Irrespective of the (further) validity of these GTC and beyond the duration of the services within the meaning of these GTC for an unlimited period of time, each customer irrevocably undertakes to indemnify HWW, its employees, organs, affiliated companies and representatives for all damages, in particular from claims and damages including costs of legal representation, due to the violation of these GTC or part thereof.

  • 13 Contract Duration

The contract duration between HWW and the customer is usually set at the time of submission by HWW. A proper notice period is not provided. The respective contract can then be extended by mutual agreement; otherwise the contract ends after the expiration of time.

The right to terminate for good cause remains unaffected for both parties. HWW may terminate this contract prematurely (with immediate effect) in particular and in addition to the other termination options listed in these GTC without notice for the following important reasons and without observance of a (further) grace period if

  • bankruptcy proceedings are opened against the assets of the customer, or the application for the opening of such proceedings is dismissed due to a lack of cost-covering assets;
  • the customer is in default with a payment due to these Terms and Conditions for more than 1 week.
  • The customer violates any provision of these GTC, the rights of third parties, the law or morality.

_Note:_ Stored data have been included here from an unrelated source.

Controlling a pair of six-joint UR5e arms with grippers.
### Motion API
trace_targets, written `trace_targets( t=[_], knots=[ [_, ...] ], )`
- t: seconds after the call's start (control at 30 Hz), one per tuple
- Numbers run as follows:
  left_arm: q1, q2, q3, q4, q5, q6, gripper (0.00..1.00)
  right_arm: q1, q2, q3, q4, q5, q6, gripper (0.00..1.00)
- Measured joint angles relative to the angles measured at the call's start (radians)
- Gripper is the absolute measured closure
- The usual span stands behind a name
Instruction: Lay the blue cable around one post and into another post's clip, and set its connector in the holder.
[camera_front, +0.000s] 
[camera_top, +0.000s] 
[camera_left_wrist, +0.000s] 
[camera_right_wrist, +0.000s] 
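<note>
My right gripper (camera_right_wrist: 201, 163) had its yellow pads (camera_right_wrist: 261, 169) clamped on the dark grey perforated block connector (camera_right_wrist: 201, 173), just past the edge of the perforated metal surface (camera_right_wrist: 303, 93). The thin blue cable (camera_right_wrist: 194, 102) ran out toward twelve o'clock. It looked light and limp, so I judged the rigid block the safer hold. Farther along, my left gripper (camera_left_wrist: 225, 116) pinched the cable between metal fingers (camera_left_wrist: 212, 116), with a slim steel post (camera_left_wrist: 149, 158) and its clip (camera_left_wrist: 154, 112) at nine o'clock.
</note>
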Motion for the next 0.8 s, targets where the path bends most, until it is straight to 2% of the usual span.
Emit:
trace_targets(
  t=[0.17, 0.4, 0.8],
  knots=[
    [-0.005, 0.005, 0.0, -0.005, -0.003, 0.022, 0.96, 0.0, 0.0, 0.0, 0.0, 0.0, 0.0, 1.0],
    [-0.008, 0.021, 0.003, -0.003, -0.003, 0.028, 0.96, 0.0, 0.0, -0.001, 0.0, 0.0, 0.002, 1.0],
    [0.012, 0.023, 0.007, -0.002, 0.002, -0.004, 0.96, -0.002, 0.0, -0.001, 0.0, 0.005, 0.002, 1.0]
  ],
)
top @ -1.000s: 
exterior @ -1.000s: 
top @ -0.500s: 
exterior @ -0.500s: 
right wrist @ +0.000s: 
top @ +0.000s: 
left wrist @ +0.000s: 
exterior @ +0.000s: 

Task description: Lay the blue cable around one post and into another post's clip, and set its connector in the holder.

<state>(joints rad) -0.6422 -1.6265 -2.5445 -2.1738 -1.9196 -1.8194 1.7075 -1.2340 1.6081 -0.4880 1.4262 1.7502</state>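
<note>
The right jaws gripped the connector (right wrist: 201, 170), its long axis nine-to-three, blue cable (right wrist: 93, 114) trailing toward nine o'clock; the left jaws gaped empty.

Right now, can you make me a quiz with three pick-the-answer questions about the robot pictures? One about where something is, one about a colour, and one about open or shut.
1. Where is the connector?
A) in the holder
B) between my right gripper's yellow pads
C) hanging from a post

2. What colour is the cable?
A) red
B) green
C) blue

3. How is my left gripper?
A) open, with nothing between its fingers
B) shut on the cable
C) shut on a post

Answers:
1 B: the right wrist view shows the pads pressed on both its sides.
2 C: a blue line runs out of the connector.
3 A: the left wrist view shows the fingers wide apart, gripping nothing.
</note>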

Upon termination of this contract, all claims of HWW against the customer shall become due, insofar as they are not already due.

  • 14 Final Provisions

HWW is entitled to transfer its rights and obligations under contracts or agreements with customers to its respective individual or universal successor at any time without the consent of the customer. The transfer of the rights and obligations under contracts or agreements between the customer and HWW to their respective individual or universal successor requires the express written consent of HWW.

Notifications provided for in these GTC or in law shall be deemed to have been received on the day on which they arrive at the address last indicated in writing by the contracting parties. A change of address must be expressly communicated in writing to the other contractual partner and becomes effective two weeks after receipt at the address of the other contractual partner.

All legal issues arising from or in connection with these GTC shall be governed by Austrian law excluding its reference standards (in particular, excluding the UN Sales Convention and the IPRG).

Place of fulfillment is Vienna. The contracting parties agree that all disputes arising from the contractual relationship within the meaning of these terms and conditions shall be subject to the exclusive jurisdiction of the competent court in Vienna.

In case of dispute, the customer is not entitled to discontinue his services in the sense of these Terms and Conditions.

The customer waives the right to contest the concluded contract according to these Terms and Conditions due to error.

If a provision of these GTC, a subsequent amendment or supplement is invalid or becomes invalid, this shall not affect the validity and effectiveness of the remaining provisions of these GTC. In the event of ineffectiveness, invalidity or unenforceability, a provision that comes as close as possible to the economic result of this provision and is not ineffective, invalid or unenforceable shall be deemed to have been agreed between the contracting parties. The concrete economic interests of the contracting parties shall be determined in particular from the void, ineffective or unlawful provision.